━━━ STUDY MATERIAL

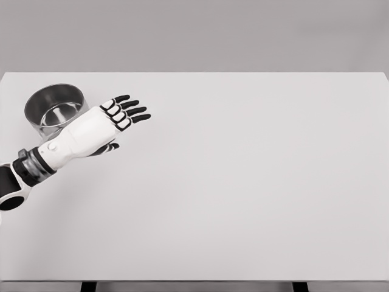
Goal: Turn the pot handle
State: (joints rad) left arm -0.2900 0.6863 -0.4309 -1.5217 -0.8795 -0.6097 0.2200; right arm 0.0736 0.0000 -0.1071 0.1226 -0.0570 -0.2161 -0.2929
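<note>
1. Pot — shiny metal, round, sits at the far left of the white table, close to the table's left edge. No handle can be made out; if there is one, it is likely hidden behind the hand or the pot wall.
2. Left hand comes in from the lower left, palm down, fingers stretched out and spread, gripping nothing. It lies just to the right of the pot and overlaps its near right rim in this view; whether it touches the pot I cannot tell.
3. Right arm is not in sight.
4. Step in hand, as judged: the approach — the hand is beside the pot but has not closed on anything, so the turning looks not yet begun.
5. Next move calls for finding the handle, bringing the fingers around or against it, then sweeping it round the pot's centre without pushing the whole pot sideways.
6. Edges: the pot is near the left edge and fairly near the far edge; a shove to the left risks sliding it off.
7. Open room: the table to the right and on the near side of the pot is bare, giving wide space for a sweep that way.
</note>
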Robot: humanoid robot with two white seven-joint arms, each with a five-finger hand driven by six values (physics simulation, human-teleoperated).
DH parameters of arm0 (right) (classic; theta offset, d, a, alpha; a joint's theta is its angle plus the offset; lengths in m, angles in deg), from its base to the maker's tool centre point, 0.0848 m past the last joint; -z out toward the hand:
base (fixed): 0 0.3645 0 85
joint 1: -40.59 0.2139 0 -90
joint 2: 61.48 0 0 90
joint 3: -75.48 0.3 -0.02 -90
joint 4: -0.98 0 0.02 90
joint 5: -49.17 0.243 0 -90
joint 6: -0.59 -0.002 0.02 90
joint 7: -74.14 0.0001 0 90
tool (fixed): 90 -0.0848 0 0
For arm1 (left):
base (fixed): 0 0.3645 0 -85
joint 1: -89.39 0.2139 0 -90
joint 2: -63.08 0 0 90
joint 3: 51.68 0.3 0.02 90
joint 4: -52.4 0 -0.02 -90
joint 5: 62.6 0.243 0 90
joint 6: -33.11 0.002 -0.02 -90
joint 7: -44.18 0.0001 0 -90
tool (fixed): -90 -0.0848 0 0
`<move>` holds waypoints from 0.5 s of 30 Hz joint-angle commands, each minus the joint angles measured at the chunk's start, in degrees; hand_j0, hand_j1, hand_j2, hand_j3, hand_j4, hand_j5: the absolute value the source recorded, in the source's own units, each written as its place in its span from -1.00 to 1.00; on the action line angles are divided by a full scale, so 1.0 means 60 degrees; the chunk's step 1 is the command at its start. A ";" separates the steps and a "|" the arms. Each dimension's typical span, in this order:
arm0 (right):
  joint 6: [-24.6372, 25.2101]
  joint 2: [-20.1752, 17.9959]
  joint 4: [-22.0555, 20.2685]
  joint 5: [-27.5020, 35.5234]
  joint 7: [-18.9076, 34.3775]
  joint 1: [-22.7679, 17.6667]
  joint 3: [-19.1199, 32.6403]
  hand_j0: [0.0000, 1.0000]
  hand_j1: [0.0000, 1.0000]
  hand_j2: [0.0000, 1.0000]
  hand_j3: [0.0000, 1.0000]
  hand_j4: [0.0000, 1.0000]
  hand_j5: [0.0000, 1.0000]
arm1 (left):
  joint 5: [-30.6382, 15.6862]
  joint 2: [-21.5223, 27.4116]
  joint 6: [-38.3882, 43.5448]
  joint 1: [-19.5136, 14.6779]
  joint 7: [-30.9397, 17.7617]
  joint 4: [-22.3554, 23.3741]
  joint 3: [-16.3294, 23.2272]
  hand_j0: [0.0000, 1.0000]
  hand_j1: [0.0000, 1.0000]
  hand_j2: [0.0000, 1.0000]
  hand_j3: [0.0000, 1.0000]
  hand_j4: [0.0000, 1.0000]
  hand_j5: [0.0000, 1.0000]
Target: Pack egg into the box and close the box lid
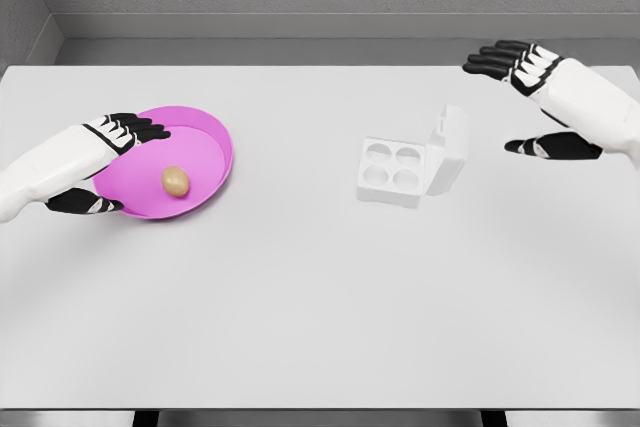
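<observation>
The white worktop [300,317] fills the lower frame, bare near its front edge. At middle left, the left hand [105,162] hovers by the rim of a pink bowl [215,142], fingers spread and holding nothing. A tan egg [176,181] lies inside that bowl. Right of centre sits a white box [392,172] with four hollow cups, its lid [449,147] standing upright. In the upper right, the right hand [530,97] hangs apart from the box, fingers spread.
</observation>
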 commanded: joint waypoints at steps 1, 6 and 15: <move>-0.0024 -0.0191 -0.0035 0.0049 0.0046 0.0000 -0.0099 1.00 1.00 1.00 1.00 1.00 1.00 | -0.0054 0.0016 0.0020 0.0000 0.0005 -0.0002 -0.0002 1.00 1.00 1.00 1.00 1.00 1.00; -0.0024 -0.0205 0.0038 0.0049 0.0061 0.0000 -0.0055 1.00 1.00 1.00 1.00 1.00 1.00 | 0.0107 -0.0057 0.0020 0.0029 -0.0009 -0.0002 0.0013 1.00 1.00 1.00 1.00 1.00 1.00; -0.0024 -0.0029 0.1693 -0.0009 0.3474 0.0630 -0.0011 1.00 1.00 1.00 1.00 1.00 1.00 | -0.0097 0.0968 0.0020 -0.2650 -0.1902 -0.0252 0.3176 1.00 1.00 1.00 1.00 1.00 1.00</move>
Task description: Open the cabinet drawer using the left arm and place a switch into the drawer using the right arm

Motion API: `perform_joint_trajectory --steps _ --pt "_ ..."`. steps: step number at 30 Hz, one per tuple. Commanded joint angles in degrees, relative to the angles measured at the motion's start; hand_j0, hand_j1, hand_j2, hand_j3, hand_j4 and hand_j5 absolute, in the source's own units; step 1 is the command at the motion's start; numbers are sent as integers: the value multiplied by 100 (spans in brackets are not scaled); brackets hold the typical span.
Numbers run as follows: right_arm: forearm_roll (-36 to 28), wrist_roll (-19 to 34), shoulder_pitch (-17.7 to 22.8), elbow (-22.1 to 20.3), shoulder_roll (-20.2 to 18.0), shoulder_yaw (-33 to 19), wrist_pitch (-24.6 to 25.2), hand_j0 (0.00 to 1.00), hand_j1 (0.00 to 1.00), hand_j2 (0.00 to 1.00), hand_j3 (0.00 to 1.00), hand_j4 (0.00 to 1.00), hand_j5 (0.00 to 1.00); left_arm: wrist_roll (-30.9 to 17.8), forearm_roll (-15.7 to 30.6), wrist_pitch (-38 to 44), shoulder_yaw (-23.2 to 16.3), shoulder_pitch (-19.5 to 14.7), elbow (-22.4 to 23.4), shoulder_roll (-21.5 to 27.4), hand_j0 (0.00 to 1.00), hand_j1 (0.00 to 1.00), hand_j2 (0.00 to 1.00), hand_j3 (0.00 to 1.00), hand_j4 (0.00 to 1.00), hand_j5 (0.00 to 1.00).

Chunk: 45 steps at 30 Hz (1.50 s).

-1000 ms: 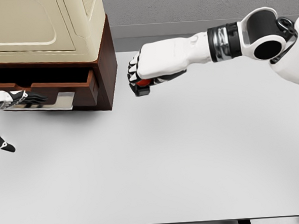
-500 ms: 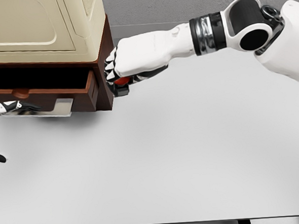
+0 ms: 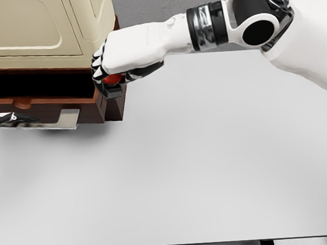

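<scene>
A brown cabinet with a cream top stands at the upper left, and its drawer is pulled out, showing a dark opening. My right hand is shut on the switch, a small black block with a red button, and holds it at the drawer's right front corner, just above the rim. My left hand shows at the left edge, its fingers lying at the drawer's metal handle plate below the drawer front.
The white table stretches from the cabinet to the front edge. A grey wall runs behind. The right arm's forearm and shoulder span the upper right.
My right hand has carried the switch leftward and slightly up, from mid-table to the drawer's right corner. The left hand has slid further left, and the drawer has come out a bit more.
</scene>
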Motion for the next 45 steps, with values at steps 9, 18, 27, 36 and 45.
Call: perform_joint_trajectory --steps 9,18,27,36,45 --pt "-32 -3 -176 109 502 132 406 48 48 48 48 48 48 26 374 -43 99 -6 11 30 100 100 100 100 100 100" --pt "-32 -3 -396 628 1012 299 450 48 48 48 48 48 48 26 497 -394 187 -6 11 21 100 100 100 100 100 100" --pt "-24 -3 -536 1445 1504 386 441 47 47 47 47 47 47 26 611 -1247 266 -6 11 100 100 100 100 100 100 100" --pt "-6 -3 -607 2096 1803 492 362 48 48 48 48 48 48 26 611 -1326 292 2 11 153 100 100 100 100 100 100" --pt "-6 -3 -589 2368 1935 466 266 100 100 100 100 100 100 26 611 -1486 284 90 11 285 100 100 100 100 100 100"
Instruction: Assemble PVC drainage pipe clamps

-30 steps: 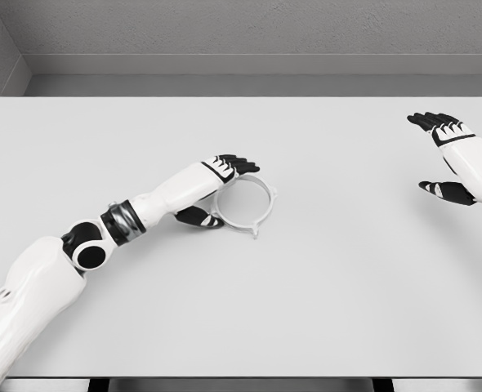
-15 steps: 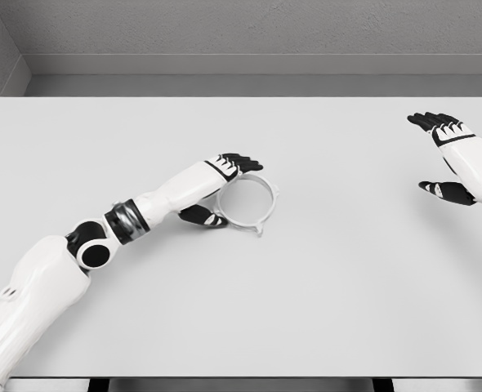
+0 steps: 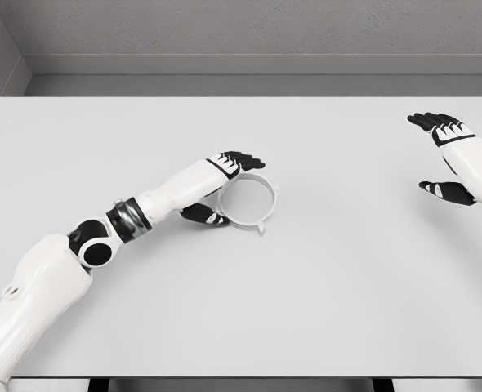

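A white clamp ring (image 3: 247,200) lies flat on the pale table (image 3: 323,294), a little left of the middle and nearer the far edge than the near one, with a small tab sticking out at its lower right. The left arm (image 3: 78,261) comes in from the lower left corner and runs diagonally up to the ring. The left hand (image 3: 218,184) sits at the ring's left side: the dark fingers (image 3: 245,161) reach flat over the far rim and the thumb (image 3: 200,215) lies against the near left rim, so the hand brackets that side of the ring; whether it truly grips it cannot be told from this view. The right hand (image 3: 452,159) is at the right edge of the picture, well apart from the ring, fingers spread and holding nothing, thumb held out below the palm. Between the ring and the right hand the tabletop is a wide bare stretch, and the near half of the table in front of the ring is bare as well. The far edge of the table meets a grey wall (image 3: 265,33), and the near edge runs along the bottom of the picture
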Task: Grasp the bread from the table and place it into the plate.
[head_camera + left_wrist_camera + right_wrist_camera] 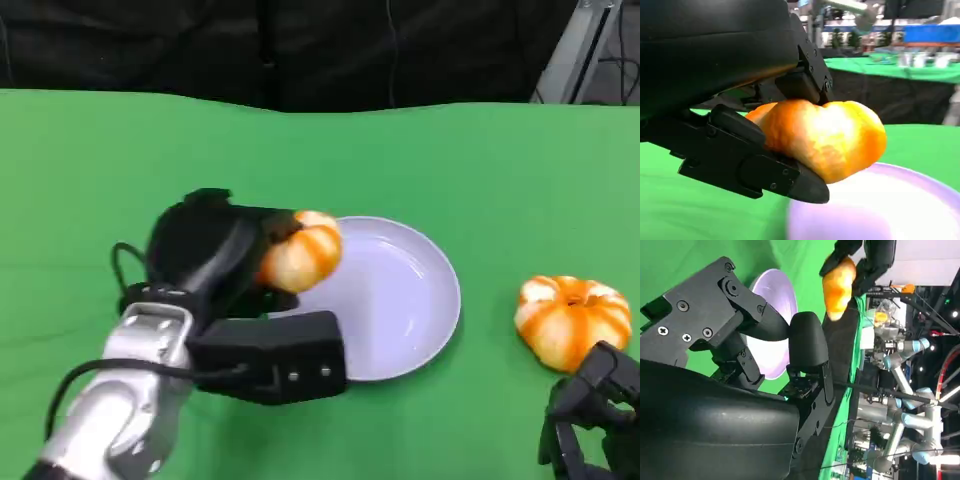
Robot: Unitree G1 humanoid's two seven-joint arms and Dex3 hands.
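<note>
One relation matters: held bread vs plate.
head: left hand (215,262) grips bread (300,250) at plate's (420,300) 9 o'clock rim; second bread (572,318) on tabletop (400,150) at 3 o'clock.
left wrist: fingers (765,175) clamp bread above plate rim (880,210).
right wrist: right hand (765,355) curled, holding nothing.
next, my read: nudge toward 3 o'clock, release.

The plate (420,300) is unoccupied, its bowl bare at centre frame. Its left rim is overhung by the left hand (215,255) and the held bread (300,250). At the right, open green table (480,180) lies between the plate and a second bread (572,318), just above the right hand (595,410).
</note>
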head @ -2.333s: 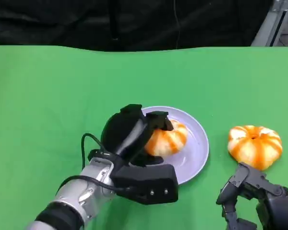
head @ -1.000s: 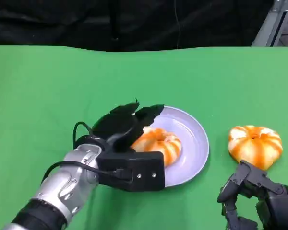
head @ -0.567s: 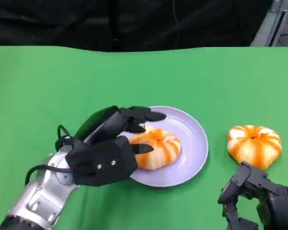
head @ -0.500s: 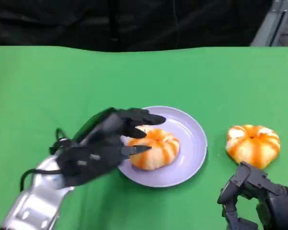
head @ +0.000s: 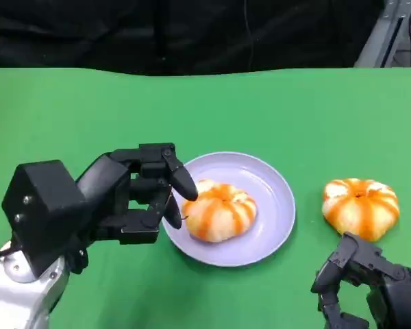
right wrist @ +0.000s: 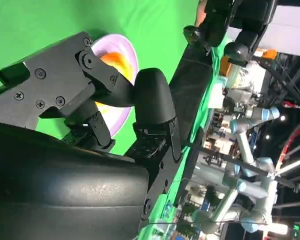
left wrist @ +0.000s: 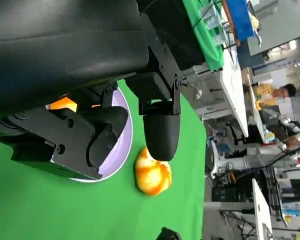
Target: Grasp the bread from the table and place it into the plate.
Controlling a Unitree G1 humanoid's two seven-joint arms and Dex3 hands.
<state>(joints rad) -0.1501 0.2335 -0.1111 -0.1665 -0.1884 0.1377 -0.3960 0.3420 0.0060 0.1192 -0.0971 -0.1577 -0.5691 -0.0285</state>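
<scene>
Withdrawing left hand (head: 133, 195), bread (head: 218, 209) left on plate (head: 274, 205)

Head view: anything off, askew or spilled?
Nothing spilled or damaged. One bread sits upright in the plate, off-centre toward the left hand, which is open beside the rim. A second bread lies on the green table right of the plate, just beyond the right hand.

Left hand (head: 133, 195) sits just beside plate (head: 277, 212) rim, fingers apart, nothing held; bare green table (head: 89, 110) beyond and to its outer side. Bread (head: 219, 209) fills plate center. Second bread (head: 361, 208) directly ahead of right hand (head: 370, 288), near; open gap btwn it and plate.
</scene>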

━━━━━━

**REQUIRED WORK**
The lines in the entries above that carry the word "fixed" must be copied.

**WRITTEN RESPONSE**
base (fixed): 0 0.3645 0 85
tool (fixed): 90 -0.0848 0 0
base (fixed): 0 0.3645 0 -85
tool (fixed): -90 -0.0848 0 0

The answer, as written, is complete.